→ **Problem to work on**
Give again, word for word, every line below from the one that has "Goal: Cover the" through the one that has "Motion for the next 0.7", both included, and no others.

→ **Collected data entries**
Segment Open

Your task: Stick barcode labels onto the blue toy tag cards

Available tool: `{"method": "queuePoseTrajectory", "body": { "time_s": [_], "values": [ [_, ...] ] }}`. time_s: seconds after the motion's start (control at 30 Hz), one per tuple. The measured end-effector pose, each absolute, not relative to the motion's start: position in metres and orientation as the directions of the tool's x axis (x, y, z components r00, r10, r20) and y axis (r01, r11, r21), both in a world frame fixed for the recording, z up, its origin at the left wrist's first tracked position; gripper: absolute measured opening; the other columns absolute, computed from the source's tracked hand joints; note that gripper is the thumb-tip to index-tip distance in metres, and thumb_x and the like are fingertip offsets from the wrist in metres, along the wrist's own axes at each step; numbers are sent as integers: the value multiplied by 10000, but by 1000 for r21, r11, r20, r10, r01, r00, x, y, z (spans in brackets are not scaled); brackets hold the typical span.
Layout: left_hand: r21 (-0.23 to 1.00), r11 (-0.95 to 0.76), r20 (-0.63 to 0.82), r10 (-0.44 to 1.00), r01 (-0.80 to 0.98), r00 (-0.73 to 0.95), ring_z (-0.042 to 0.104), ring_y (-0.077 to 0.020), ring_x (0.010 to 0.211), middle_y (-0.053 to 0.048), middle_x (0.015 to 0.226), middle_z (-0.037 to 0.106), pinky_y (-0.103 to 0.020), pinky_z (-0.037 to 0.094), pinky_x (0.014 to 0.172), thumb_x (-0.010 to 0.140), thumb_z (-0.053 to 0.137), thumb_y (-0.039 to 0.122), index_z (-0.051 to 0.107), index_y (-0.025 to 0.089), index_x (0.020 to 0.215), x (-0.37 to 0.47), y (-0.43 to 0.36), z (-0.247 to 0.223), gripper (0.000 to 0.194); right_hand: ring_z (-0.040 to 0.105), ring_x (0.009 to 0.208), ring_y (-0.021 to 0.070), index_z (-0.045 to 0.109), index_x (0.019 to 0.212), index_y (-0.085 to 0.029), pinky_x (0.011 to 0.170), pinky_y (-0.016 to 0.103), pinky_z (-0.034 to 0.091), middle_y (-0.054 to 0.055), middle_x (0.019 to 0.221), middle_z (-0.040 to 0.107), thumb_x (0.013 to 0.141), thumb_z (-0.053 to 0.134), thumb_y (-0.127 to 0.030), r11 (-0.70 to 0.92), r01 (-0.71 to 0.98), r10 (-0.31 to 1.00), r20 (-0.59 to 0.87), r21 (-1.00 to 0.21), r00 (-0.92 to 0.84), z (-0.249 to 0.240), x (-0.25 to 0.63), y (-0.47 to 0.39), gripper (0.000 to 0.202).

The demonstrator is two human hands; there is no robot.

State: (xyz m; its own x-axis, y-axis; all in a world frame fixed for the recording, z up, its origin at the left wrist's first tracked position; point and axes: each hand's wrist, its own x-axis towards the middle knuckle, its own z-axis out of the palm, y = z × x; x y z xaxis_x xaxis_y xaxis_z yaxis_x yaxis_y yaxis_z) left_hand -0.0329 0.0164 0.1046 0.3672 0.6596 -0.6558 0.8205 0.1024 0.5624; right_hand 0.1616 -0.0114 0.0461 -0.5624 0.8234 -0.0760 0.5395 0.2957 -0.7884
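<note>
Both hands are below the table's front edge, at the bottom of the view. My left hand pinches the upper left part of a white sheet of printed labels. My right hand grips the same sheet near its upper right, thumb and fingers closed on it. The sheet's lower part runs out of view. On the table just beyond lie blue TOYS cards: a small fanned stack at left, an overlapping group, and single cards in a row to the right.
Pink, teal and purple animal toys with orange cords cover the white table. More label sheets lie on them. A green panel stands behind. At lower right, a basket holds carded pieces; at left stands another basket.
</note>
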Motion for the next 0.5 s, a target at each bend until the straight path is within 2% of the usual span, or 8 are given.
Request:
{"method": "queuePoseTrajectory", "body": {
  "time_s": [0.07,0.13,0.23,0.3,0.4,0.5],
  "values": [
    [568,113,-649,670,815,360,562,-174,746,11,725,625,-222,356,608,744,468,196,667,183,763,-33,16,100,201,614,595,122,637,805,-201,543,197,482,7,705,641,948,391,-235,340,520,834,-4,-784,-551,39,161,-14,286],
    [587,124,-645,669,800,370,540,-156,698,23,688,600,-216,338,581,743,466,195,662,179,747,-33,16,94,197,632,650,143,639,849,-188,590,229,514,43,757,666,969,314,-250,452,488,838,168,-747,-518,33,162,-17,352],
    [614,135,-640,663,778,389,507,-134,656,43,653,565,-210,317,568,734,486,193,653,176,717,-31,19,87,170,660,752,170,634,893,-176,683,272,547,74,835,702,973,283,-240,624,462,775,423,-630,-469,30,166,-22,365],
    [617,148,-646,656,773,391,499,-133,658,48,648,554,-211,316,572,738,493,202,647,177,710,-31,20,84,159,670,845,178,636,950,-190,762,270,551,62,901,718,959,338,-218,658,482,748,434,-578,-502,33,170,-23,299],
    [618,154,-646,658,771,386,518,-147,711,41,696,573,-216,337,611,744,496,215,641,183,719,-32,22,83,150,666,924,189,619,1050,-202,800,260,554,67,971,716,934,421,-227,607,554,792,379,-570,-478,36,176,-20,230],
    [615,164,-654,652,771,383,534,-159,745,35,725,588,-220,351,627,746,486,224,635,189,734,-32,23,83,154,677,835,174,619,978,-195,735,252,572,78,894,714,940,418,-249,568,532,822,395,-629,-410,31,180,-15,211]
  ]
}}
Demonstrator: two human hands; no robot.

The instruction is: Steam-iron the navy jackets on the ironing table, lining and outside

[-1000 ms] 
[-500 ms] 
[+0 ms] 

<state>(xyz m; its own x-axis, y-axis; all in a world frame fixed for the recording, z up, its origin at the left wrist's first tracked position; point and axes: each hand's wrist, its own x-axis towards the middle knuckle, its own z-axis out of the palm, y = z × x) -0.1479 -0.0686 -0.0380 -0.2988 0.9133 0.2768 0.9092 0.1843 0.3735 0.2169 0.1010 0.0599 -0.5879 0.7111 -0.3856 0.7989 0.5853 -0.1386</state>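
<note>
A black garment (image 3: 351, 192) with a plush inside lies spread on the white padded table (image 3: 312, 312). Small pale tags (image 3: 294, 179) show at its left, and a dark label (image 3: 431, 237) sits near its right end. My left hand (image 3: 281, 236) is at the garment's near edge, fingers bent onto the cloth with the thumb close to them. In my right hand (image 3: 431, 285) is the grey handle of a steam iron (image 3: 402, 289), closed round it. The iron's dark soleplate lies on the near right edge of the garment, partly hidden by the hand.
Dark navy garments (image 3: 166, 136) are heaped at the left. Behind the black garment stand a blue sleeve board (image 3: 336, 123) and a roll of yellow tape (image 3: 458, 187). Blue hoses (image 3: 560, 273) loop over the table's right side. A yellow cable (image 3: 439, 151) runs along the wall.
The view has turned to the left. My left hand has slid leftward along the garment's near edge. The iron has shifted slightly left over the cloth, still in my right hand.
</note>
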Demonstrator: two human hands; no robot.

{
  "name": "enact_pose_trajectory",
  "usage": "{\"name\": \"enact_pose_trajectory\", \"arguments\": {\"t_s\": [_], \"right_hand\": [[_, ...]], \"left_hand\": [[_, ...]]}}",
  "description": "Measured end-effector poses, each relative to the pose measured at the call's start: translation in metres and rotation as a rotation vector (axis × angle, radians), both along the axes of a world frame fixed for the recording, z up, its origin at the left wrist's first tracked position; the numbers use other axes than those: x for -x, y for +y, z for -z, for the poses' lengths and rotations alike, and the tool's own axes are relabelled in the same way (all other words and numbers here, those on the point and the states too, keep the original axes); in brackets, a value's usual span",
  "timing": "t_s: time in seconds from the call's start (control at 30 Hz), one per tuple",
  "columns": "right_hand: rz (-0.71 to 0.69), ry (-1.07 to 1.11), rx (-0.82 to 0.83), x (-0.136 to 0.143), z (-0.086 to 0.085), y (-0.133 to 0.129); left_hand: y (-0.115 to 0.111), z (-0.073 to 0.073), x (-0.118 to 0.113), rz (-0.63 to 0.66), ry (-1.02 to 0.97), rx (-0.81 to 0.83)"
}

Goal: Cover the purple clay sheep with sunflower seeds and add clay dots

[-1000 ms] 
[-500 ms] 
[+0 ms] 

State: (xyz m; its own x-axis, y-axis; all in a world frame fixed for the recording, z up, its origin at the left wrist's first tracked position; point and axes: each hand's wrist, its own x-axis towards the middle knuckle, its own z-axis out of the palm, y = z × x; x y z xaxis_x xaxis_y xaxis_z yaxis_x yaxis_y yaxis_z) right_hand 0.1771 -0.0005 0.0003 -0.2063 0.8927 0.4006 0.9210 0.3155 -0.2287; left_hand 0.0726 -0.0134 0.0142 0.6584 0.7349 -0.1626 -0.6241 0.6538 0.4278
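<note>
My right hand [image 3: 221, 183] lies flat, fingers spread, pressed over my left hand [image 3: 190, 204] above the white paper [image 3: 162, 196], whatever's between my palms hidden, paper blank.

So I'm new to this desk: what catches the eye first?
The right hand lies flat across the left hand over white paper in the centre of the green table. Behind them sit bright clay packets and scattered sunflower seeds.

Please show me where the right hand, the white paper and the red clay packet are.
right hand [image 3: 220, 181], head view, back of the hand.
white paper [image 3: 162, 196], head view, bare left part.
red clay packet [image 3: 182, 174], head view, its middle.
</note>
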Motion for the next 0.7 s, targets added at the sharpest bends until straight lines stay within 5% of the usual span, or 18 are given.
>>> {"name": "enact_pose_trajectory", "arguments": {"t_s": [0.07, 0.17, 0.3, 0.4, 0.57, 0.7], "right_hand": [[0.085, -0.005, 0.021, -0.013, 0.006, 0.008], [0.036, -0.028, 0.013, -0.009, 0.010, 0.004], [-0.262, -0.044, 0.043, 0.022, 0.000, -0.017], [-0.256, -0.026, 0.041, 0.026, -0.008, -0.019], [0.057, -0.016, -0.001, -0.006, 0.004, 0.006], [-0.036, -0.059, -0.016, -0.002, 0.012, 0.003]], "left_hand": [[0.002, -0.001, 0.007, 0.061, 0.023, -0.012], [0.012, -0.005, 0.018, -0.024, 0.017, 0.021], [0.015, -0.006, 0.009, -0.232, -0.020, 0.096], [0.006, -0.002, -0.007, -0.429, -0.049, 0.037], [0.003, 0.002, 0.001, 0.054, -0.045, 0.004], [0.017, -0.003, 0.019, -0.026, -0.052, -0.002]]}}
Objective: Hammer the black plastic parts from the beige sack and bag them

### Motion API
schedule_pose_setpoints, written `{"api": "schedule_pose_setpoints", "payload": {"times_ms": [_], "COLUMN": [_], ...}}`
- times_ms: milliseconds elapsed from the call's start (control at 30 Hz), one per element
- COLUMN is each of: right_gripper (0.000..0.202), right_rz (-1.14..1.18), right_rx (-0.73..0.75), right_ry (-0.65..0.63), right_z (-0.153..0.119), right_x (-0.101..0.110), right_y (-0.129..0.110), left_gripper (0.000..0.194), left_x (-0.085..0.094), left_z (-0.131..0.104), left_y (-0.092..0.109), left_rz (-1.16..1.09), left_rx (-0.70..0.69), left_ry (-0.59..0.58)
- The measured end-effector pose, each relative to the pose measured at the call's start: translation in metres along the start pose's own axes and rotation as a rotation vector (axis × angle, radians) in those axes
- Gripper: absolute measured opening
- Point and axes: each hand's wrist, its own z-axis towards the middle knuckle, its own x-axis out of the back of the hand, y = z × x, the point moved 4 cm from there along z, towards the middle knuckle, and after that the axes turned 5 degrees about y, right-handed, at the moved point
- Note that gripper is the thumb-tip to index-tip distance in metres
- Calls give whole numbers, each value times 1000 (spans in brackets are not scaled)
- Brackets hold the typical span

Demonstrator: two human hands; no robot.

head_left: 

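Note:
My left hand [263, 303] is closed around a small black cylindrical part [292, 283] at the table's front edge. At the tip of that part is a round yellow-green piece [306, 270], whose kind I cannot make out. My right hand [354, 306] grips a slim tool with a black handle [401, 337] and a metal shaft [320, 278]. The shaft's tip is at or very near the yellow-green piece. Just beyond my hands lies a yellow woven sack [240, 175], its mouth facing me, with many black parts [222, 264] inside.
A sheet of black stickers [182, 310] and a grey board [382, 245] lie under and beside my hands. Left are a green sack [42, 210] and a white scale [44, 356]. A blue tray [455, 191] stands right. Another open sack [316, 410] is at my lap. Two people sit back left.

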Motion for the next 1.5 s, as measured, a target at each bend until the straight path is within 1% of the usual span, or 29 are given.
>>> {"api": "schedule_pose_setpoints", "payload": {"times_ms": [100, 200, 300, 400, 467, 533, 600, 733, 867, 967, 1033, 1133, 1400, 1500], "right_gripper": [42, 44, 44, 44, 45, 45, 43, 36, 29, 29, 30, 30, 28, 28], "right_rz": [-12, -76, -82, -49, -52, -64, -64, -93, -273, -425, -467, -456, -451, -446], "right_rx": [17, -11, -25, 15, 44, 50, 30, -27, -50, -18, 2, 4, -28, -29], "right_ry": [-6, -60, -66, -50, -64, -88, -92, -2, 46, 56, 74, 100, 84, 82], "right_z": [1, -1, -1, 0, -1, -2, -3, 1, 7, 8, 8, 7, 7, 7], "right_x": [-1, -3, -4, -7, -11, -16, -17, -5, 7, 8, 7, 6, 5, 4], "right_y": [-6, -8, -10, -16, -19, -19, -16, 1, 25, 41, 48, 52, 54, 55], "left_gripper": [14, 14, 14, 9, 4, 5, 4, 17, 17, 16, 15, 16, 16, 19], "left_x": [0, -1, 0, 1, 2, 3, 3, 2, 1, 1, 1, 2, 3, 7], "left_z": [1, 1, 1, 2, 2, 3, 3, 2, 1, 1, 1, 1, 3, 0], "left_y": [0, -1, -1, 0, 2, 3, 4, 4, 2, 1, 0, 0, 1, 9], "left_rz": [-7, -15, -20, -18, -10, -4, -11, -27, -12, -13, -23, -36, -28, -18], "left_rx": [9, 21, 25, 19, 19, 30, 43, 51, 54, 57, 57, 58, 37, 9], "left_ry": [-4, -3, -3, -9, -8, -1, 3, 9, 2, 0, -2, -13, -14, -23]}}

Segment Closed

→ **Result of the exercise**
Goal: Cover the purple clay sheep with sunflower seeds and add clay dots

[-1000 ms] 
[-500 ms] 
[+0 ms] 

State: (xyz m; its own x-axis, y-axis; all in a world frame fixed for the recording, z up, its origin at the left wrist's first tracked position; point and axes: each hand's wrist, its own x-axis towards the middle knuckle, its own z-axis out of the palm, y = z × x; x y z xaxis_x xaxis_y xaxis_z yaxis_x yaxis_y yaxis_z) right_hand 0.1771 -0.0005 0.0003 -0.2063 0.8927 0.4006 0.9210 0.3155 -0.2287; left_hand 0.0726 -0.0134 0.0142 0.6584 0.7349 -0.1626 -0.6241 0.6538 0.4278
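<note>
My right hand [image 3: 221, 183] lies flat, fingers spread, pressed over my left hand [image 3: 190, 204] above the white paper [image 3: 162, 196], whatever's between my palms hidden, paper blank.

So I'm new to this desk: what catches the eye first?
The right hand lies flat across the left hand over white paper in the centre of the green table. Behind them sit bright clay packets and scattered sunflower seeds.

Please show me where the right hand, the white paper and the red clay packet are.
right hand [image 3: 220, 181], head view, back of the hand.
white paper [image 3: 162, 196], head view, bare left part.
red clay packet [image 3: 182, 174], head view, its middle.
</note>
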Motion for the next 0.7 s, targets added at the sharpest bends until straight lines stay within 5% of the usual span, or 18 are given.

Nothing further remains to be added to the answer.